>>>>>

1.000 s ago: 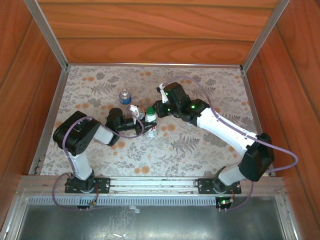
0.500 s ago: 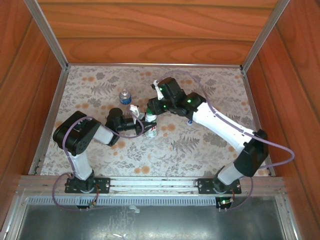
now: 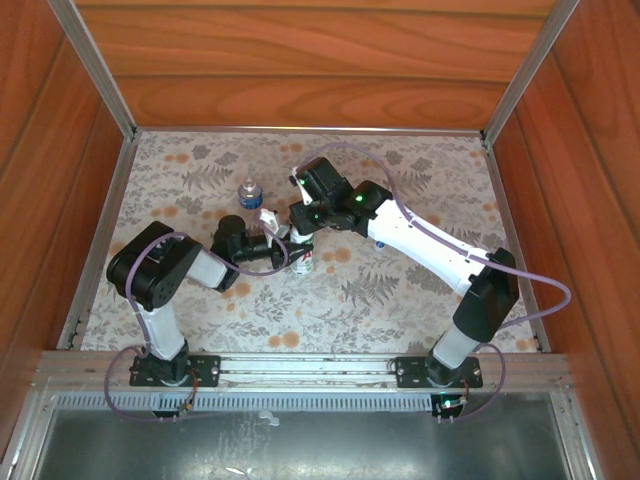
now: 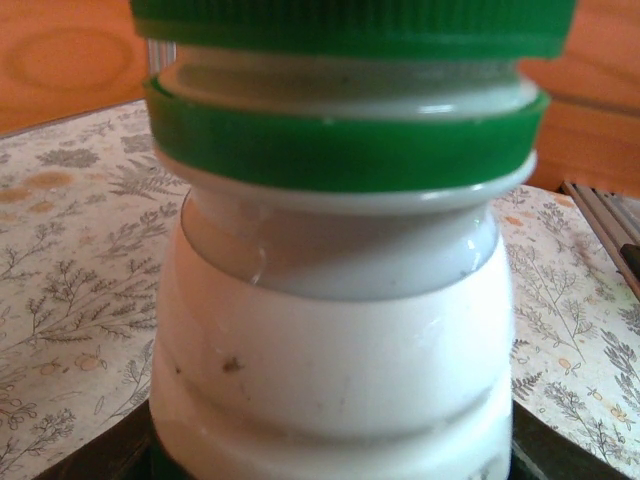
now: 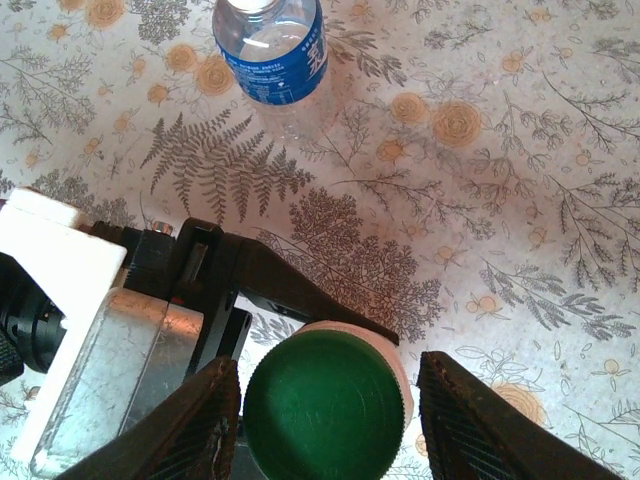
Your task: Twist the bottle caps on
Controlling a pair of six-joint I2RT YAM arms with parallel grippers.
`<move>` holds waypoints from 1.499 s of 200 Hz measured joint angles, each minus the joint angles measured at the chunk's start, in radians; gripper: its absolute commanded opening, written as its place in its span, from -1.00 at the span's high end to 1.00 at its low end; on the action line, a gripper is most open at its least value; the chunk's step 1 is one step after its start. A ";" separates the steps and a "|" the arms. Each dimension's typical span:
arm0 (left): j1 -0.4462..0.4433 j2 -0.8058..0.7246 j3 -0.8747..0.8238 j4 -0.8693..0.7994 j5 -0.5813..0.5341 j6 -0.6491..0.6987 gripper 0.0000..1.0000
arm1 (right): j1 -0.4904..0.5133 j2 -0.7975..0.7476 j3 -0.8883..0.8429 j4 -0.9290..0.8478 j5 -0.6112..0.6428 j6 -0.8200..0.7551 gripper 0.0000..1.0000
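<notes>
The green cap (image 5: 325, 405) sits on the neck of the white bottle (image 4: 330, 370); a band of neck shows between it and the green ring (image 4: 340, 150) below, so I judge it not yet screwed down; the bottle stands upright in the middle of the worktop (image 5: 520, 200), clamped by my left fingers (image 5: 300, 295); my right fingers (image 5: 190, 425) are spread either side of the cap, with narrow gaps showing. Next I should pinch the cap squarely, then twist with light downward pressure. The blue-labelled clear bottle (image 5: 272, 55) stands nearby; I cannot tell if it is capped.
</notes>
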 measured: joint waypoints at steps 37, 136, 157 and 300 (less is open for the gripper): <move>0.000 0.003 0.000 0.006 0.001 0.000 -0.08 | 0.005 -0.021 -0.032 0.013 -0.033 0.000 -0.06; 0.000 0.005 0.000 0.007 0.008 0.003 -0.08 | -0.012 -0.153 -0.127 0.054 -0.094 0.034 -0.18; 0.000 0.005 0.000 0.007 0.008 0.003 -0.07 | -0.059 -0.146 -0.127 0.069 -0.127 0.050 0.01; 0.002 0.005 0.000 0.006 0.025 0.015 -0.08 | -0.174 -0.142 -0.254 0.249 -0.390 0.151 0.76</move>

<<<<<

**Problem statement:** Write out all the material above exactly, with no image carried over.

**Answer:**
1.000 s ago: 
0.500 s ago: 
now: 
now: 
now: 
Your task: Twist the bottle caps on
Controlling a pair of six-joint I2RT YAM arms with parallel grippers.
`<move>` holds waypoints from 1.499 s of 200 Hz measured joint angles, each minus the joint angles measured at the chunk's start, in radians; gripper: its absolute commanded opening, written as its place in its span, from -1.00 at the span's high end to 1.00 at its low end; on the action line, a gripper is most open at its least value; the chunk's step 1 is one step after its start. A ";" separates the steps and a "|" the arms. Each dimension's typical span:
arm0 (left): j1 -0.4462..0.4433 j2 -0.8058..0.7246 j3 -0.8747..0.8238 j4 -0.8693..0.7994 j5 -0.5813..0.5341 j6 -0.6491..0.6987 gripper 0.0000..1.0000
arm1 (right): j1 -0.4904..0.5133 j2 -0.7975..0.7476 j3 -0.8883..0.8429 j4 -0.9290..0.8478 j5 -0.6112..0.6428 j6 -0.8200..0.7551 gripper 0.0000..1.0000
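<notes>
The green cap (image 5: 325, 405) sits on the neck of the white bottle (image 4: 330, 370); a band of neck shows between it and the green ring (image 4: 340, 150) below, so I judge it not yet screwed down; the bottle stands upright in the middle of the worktop (image 5: 520, 200), clamped by my left fingers (image 5: 300, 295); my right fingers (image 5: 190, 425) are spread either side of the cap, with narrow gaps showing. Next I should pinch the cap squarely, then twist with light downward pressure. The blue-labelled clear bottle (image 5: 272, 55) stands nearby; I cannot tell if it is capped.
</notes>
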 measured: joint waypoints at steps 37, 136, 157 and 300 (less is open for the gripper): <move>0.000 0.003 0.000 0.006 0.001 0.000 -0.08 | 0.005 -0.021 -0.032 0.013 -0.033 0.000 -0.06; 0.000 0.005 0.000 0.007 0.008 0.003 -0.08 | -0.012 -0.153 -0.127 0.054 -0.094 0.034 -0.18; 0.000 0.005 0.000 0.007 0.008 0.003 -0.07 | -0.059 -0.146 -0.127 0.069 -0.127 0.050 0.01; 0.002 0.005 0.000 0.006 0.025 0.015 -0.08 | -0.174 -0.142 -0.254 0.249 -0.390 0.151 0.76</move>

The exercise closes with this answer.